Advanced topics in MPI

Overview

Teaching: 30 min
Exercises: 15 min

Questions

What is the best way to read and write data to disk?

Can MPI optimise commnications by itself?

How can I use OpenMP and MPI together?

Objectives

Use the appropriate reading and writing methods for your data.

Understand the topology of the problem affects communications.

Understand the use of hybrid coding and how it interacts.

Having coverred simple point to point communication and collective communications, this section covers topics that are not required but useful to know exist.

MPI-IO

When reading and writing data to disk from a program using MPI, there are a number of approaches:

gather/scatter all data to/from leader (MPI task 0) and write/read to disk from this one task. Performance can be slow to communicate and perform a large amount of I/O from one task.
read and write directly to disk from each MPI task but to separate files. Not good for portability due to dependent on processor decomposition.
use included MPI-IO that takes advantage of parallel filesystems performane and knowledge of where MPI task should read or write data.

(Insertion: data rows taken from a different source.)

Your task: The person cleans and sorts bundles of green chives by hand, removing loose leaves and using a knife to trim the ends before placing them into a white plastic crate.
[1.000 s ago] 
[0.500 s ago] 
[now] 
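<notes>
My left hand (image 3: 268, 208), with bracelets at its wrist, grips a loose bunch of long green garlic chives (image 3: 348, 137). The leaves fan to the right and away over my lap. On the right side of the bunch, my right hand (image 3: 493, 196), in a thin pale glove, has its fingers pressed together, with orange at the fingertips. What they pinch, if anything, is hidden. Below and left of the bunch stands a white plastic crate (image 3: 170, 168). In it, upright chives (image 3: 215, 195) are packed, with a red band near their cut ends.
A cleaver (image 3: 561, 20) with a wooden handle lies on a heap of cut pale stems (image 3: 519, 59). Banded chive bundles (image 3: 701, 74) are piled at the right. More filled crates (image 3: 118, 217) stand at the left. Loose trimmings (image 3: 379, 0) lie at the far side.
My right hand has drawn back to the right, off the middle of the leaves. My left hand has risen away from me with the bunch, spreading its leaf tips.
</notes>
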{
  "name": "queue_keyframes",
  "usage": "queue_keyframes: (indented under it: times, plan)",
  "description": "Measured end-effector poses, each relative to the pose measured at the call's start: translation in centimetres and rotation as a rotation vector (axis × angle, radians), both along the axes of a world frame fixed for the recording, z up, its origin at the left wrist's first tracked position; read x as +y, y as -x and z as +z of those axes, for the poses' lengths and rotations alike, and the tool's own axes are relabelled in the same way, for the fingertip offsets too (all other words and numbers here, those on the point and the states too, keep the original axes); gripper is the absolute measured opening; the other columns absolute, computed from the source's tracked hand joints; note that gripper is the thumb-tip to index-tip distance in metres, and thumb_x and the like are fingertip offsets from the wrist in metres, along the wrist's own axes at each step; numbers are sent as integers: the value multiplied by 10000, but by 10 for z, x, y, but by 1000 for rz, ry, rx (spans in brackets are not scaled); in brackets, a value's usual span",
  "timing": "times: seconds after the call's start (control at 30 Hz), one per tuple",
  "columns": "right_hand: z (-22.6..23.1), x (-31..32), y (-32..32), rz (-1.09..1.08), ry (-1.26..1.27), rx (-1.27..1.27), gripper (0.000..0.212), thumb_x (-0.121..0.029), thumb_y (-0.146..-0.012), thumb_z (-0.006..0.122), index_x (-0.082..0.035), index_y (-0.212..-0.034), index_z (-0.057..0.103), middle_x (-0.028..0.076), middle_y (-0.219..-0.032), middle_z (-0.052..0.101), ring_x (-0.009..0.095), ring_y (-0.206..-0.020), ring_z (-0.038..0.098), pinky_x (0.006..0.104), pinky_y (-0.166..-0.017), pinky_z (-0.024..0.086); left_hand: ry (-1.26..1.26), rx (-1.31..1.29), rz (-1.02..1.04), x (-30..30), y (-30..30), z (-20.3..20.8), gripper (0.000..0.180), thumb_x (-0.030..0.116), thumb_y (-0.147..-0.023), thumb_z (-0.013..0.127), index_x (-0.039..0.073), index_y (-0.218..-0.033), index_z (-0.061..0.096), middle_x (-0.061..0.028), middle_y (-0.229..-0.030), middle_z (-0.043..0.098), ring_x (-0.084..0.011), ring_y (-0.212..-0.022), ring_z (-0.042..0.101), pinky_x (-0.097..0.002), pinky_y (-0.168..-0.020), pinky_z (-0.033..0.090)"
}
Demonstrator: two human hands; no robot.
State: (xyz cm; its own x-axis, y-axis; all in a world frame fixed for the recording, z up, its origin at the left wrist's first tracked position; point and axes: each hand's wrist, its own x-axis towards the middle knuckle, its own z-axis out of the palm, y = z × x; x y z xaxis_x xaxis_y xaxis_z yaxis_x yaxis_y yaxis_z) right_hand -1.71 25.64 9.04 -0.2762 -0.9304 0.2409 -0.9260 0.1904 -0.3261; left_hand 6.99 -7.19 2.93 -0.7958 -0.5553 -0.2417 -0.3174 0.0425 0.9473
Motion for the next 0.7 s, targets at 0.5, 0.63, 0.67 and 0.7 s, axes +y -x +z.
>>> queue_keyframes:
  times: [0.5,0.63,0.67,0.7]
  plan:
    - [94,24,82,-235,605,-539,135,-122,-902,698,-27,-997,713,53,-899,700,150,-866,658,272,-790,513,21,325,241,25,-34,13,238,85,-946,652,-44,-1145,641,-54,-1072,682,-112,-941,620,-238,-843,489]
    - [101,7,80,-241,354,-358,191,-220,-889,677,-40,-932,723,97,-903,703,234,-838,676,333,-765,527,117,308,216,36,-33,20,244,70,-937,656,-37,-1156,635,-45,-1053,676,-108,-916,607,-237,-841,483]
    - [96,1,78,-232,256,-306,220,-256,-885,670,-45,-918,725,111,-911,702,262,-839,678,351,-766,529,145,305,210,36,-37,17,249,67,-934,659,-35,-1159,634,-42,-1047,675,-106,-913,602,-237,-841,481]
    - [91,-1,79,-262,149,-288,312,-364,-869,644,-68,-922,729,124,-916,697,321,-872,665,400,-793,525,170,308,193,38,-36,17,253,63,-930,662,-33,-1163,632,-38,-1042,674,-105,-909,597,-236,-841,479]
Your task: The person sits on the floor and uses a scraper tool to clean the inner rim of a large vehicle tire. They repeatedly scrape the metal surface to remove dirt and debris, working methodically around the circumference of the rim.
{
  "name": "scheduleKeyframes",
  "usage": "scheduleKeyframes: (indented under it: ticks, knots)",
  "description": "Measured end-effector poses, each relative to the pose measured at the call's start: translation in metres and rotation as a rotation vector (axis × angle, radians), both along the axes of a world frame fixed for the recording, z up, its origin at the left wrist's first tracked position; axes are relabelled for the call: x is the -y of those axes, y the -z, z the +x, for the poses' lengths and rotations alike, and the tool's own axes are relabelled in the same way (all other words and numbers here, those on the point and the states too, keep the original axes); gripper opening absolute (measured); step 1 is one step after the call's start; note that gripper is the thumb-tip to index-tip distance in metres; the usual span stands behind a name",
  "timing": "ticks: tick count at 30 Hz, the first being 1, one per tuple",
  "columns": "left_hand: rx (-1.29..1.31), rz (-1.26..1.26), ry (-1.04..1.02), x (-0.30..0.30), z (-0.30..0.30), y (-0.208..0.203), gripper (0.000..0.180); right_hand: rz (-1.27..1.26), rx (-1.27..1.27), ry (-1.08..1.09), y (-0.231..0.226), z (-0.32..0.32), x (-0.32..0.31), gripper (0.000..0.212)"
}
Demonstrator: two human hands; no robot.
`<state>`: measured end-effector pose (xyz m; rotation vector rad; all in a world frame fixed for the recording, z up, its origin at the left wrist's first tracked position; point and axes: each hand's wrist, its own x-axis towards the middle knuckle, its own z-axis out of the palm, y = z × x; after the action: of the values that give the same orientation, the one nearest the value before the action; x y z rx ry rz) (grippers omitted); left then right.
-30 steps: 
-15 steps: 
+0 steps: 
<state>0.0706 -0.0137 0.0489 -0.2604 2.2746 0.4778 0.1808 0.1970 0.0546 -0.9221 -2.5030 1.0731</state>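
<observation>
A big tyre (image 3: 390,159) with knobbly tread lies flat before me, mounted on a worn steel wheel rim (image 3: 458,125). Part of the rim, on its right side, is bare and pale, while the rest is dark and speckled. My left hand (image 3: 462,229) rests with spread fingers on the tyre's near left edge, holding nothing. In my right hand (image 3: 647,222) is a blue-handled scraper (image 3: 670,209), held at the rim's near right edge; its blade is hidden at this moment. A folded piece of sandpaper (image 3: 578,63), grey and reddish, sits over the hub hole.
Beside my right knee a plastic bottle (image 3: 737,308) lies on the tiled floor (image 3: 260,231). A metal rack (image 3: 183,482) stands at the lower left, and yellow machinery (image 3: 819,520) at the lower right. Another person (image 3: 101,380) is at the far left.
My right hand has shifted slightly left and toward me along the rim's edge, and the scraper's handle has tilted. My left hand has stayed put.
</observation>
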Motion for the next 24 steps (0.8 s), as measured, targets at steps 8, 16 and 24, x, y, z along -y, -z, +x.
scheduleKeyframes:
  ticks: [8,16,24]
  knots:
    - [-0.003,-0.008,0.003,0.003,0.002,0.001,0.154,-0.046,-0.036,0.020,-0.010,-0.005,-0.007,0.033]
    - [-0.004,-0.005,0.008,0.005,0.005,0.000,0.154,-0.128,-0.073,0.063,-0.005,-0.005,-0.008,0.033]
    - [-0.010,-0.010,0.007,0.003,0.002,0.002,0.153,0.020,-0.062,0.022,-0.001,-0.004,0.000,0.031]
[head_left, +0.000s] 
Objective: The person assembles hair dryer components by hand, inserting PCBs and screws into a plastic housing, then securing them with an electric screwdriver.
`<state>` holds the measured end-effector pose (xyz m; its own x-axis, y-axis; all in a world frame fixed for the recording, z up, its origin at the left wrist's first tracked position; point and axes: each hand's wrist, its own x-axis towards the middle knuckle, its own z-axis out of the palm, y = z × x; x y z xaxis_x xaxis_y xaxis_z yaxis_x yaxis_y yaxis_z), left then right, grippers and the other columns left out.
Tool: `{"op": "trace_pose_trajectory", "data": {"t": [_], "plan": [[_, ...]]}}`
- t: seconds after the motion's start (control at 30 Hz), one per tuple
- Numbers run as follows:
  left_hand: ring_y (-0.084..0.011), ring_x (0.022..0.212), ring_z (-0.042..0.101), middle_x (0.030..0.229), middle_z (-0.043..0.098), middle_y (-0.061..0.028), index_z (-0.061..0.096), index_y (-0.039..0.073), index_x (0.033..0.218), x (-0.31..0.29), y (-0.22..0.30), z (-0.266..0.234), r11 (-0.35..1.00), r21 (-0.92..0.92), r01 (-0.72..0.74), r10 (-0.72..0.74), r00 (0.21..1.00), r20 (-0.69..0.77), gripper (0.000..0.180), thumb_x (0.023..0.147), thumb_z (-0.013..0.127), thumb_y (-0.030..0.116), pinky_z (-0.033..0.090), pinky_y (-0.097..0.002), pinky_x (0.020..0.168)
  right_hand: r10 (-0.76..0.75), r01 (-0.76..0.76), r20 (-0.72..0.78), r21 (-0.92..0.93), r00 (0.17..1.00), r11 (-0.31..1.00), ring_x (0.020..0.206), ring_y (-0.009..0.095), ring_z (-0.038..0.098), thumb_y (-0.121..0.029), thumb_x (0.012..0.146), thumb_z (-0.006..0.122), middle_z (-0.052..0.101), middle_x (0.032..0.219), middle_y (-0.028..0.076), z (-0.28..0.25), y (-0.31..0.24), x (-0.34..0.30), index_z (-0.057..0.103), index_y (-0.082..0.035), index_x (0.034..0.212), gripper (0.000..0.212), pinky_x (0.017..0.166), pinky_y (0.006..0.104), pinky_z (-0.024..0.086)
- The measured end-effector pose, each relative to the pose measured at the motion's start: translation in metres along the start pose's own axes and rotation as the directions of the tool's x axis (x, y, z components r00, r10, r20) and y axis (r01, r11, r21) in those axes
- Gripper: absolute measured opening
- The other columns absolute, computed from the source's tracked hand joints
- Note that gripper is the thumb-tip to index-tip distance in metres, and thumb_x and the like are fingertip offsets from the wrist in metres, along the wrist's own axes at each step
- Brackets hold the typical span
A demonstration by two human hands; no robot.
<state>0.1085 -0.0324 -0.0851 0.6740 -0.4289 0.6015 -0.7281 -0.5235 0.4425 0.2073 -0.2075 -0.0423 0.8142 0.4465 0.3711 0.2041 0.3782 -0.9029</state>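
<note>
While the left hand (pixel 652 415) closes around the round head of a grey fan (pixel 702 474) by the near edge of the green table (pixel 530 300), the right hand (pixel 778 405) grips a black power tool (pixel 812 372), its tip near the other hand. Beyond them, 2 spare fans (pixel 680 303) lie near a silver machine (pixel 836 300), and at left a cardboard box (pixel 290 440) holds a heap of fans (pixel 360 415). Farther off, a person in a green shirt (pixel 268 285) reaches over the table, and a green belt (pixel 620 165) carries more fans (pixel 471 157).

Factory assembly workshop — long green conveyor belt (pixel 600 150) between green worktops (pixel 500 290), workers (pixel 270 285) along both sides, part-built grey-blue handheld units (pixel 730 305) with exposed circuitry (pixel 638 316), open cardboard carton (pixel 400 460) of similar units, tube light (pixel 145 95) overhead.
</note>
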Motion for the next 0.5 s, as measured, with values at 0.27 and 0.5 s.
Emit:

All forms of MPI-IO require the use of MPI_File_Open. mpi4py uses:

MPI.File.Open(comm, filename, amode)

Where amode is the access mode - such as MPI.MODE_WRONLY, MPI.MODE_RDWR, MPI.MODE_CREATE. This can be combined with bitwise-or | operator.

There are 2 types of I/O, independent and collective. Independent I/O is like standard Unix I/O whilst Collective I/O is where all MPI tasks in the communicator must be involved in the operation. Increases the opportunity for MPI to take advantage of optimisations such as large block I/O that is much more efficient that small block I/O.

Independent I/O

Just like Unix like open, seek, read/write, close. MPI has a way of allowing a single task to read and write from a file.

MPI_File_seek - seek to position
MPI_File_read - read from a task.
MPI_File_write - write from a task.
MPI_File_read_at - seek and read from task.
MPI_File_write_at - seek and read from task.
MPI_File_read_shared - read using shared pointer
MPI_File_write_shared - write using shared pointer

mpi4py have its similar versions e.g. File.Seek - see help(MPI.File)

For example to write from the leader:

from mpi4py import MPI
import numpy as np

amode = MPI.MODE_WRONLY|MPI.MODE_CREATE
comm = MPI.COMM_WORLD
rank = comm.Get_rank()
fh = MPI.File.Open(comm, "./datafile.mpi", amode)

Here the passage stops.